# Data shown
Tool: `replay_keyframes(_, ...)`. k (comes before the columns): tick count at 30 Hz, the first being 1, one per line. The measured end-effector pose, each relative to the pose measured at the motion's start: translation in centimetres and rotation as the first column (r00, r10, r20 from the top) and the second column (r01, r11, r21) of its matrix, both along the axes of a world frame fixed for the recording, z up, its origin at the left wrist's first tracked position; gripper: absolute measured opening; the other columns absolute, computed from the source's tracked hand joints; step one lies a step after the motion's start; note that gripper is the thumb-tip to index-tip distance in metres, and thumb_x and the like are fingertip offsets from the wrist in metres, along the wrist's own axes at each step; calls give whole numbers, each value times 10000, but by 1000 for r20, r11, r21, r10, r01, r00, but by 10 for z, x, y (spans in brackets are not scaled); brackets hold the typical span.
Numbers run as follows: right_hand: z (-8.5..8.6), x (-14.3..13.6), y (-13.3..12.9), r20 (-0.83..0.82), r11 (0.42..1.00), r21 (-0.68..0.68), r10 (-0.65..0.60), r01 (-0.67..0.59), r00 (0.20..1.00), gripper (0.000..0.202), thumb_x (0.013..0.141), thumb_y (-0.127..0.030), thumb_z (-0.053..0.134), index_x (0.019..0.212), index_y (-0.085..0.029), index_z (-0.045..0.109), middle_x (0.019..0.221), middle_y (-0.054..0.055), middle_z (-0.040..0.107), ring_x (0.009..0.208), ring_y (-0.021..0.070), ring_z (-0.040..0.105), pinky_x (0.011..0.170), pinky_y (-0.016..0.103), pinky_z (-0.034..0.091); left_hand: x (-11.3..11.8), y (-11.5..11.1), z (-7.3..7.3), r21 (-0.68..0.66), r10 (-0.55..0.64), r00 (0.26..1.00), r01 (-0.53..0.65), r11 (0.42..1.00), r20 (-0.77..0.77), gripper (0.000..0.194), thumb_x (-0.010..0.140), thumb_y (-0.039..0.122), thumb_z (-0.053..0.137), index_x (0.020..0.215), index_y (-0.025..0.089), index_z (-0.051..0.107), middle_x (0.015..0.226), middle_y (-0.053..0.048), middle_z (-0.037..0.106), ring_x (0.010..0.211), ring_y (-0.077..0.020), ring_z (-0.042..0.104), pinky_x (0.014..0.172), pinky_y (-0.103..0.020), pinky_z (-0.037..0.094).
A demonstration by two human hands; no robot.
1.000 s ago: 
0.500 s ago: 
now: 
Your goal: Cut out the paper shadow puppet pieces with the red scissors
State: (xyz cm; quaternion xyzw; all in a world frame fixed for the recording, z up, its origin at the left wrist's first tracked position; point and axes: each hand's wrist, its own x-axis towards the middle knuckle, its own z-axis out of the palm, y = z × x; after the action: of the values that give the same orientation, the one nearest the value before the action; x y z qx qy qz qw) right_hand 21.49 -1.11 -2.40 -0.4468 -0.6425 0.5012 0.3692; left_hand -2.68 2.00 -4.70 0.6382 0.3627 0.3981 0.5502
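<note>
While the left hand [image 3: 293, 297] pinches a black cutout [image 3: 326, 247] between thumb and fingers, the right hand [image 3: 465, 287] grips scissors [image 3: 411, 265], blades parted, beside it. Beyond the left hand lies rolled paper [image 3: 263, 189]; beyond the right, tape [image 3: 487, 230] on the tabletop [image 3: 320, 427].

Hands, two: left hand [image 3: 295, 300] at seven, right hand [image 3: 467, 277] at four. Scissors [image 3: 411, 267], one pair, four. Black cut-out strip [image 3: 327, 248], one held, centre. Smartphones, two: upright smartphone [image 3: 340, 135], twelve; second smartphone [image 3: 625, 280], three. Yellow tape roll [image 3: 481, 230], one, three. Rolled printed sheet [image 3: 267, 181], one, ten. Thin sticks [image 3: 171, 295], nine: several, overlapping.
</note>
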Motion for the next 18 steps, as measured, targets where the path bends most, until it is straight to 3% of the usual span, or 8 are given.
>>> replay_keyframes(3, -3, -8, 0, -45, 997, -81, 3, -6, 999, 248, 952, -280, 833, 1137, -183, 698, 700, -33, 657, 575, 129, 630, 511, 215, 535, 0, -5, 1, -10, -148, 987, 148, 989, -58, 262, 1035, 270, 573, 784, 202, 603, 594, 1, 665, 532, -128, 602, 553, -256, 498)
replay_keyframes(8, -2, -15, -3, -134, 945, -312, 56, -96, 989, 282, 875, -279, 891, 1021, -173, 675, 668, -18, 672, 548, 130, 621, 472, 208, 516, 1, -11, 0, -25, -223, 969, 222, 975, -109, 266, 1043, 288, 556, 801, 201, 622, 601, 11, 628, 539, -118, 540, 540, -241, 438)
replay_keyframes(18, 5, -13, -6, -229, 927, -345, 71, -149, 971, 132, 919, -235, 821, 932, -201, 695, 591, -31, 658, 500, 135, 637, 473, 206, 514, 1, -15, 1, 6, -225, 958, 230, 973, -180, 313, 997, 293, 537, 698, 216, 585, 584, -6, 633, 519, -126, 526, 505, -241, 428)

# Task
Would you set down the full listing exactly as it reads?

# Solution to this problem
Tool: `replay_keyframes(_, ...)`. k (comes before the columns): tick count at 30 Hz, the first being 1, one per line. The measured end-effector pose, each relative to the pose measured at the motion's start: translation in centimetres and rotation as the first column (r00, r10, r20 from the top) and the second column (r01, r11, r21) of its matrix, both along the axes of a world frame fixed for the recording, z up, its origin at the left wrist's first tracked position; gripper: absolute measured opening; the other columns absolute, computed from the source's tracked hand joints; step one lies a step after the motion's start; note that gripper is the thumb-tip to index-tip distance in metres, and thumb_x and the like are fingertip offsets from the wrist in metres, along the wrist's own axes at each step; calls give whole numbers, each value times 10000, but by 1000 for r20, r11, r21, r10, r01, r00, but by 10 for z, x, y (spans in brackets are not scaled); brackets hold the typical span.
Numbers run as follows: right_hand: z (-8.5..8.6), x (-14.3..13.6), y (-13.3..12.9), r20 (-0.83..0.82), r11 (0.42..1.00), r21 (-0.68..0.68), r10 (-0.65..0.60), r01 (-0.67..0.59), r00 (0.20..1.00), gripper (0.000..0.202), thumb_x (0.013..0.141), thumb_y (-0.127..0.030), thumb_z (-0.053..0.134), index_x (0.019..0.212), index_y (-0.085..0.029), index_z (-0.045..0.109), middle_x (0.019..0.221), middle_y (-0.054..0.055), middle_z (-0.040..0.107), ring_x (0.009..0.208), ring_y (-0.021..0.070), ring_z (-0.040..0.105), pinky_x (0.011..0.170), pinky_y (-0.016..0.103), pinky_z (-0.034..0.091); left_hand: x (-11.3..11.8), y (-11.5..11.1), z (-7.3..7.3), r21 (-0.68..0.66), r10 (-0.55..0.64), r00 (0.26..1.00), r01 (-0.53..0.65), r11 (0.42..1.00), r20 (-0.77..0.77), gripper (0.000..0.194), thumb_x (-0.010..0.140), thumb_y (-0.039..0.122), thumb_z (-0.053..0.137), index_x (0.020..0.215), index_y (-0.025..0.089), index_z (-0.051..0.107), middle_x (0.015..0.226), middle_y (-0.053..0.048), middle_z (-0.037..0.106), ring_x (0.010..0.211), ring_y (-0.077..0.020), ring_z (-0.042..0.104), pinky_x (0.014..0.172), pinky_y (-0.103..0.020), pinky_z (-0.037..0.094).
A demonstration by two human hands; no robot.
1.000 s ago: 
0.500 s ago: 
now: 
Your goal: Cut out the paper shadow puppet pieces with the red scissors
State: (xyz cm; quaternion xyzw; all in a world frame fixed for the recording, z up, its origin at the left wrist's first tracked position; point and axes: each hand's wrist, its own x-axis towards the middle knuckle, its own z-axis out of the palm, y = z × x; after the action: of the values that give the same orientation, the one nearest the value before the action; x y z qx qy qz qw) right_hand 21.49 -1.11 -2.40 -0.4468 -0.6425 0.5012 0.3692; left_hand -2.68 2.00 -4.70 0.6382 0.3627 0.3981 0.5502
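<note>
While the left hand [image 3: 293, 297] pinches a black cutout [image 3: 326, 247] between thumb and fingers, the right hand [image 3: 465, 287] grips scissors [image 3: 411, 265], blades parted, beside it. Beyond the left hand lies rolled paper [image 3: 263, 189]; beyond the right, tape [image 3: 487, 230] on the tabletop [image 3: 320, 427].

Hands, two: left hand [image 3: 295, 300] at seven, right hand [image 3: 467, 277] at four. Scissors [image 3: 411, 267], one pair, four. Black cut-out strip [image 3: 327, 248], one held, centre. Smartphones, two: upright smartphone [image 3: 340, 135], twelve; second smartphone [image 3: 625, 280], three. Yellow tape roll [image 3: 481, 230], one, three. Rolled printed sheet [image 3: 267, 181], one, ten. Thin sticks [image 3: 171, 295], nine: several, overlapping.
</note>
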Motion for the next 18 steps, as measured, targets where the path bends most, until it is straight to 3% of the usual span, or 8 are given.
>>> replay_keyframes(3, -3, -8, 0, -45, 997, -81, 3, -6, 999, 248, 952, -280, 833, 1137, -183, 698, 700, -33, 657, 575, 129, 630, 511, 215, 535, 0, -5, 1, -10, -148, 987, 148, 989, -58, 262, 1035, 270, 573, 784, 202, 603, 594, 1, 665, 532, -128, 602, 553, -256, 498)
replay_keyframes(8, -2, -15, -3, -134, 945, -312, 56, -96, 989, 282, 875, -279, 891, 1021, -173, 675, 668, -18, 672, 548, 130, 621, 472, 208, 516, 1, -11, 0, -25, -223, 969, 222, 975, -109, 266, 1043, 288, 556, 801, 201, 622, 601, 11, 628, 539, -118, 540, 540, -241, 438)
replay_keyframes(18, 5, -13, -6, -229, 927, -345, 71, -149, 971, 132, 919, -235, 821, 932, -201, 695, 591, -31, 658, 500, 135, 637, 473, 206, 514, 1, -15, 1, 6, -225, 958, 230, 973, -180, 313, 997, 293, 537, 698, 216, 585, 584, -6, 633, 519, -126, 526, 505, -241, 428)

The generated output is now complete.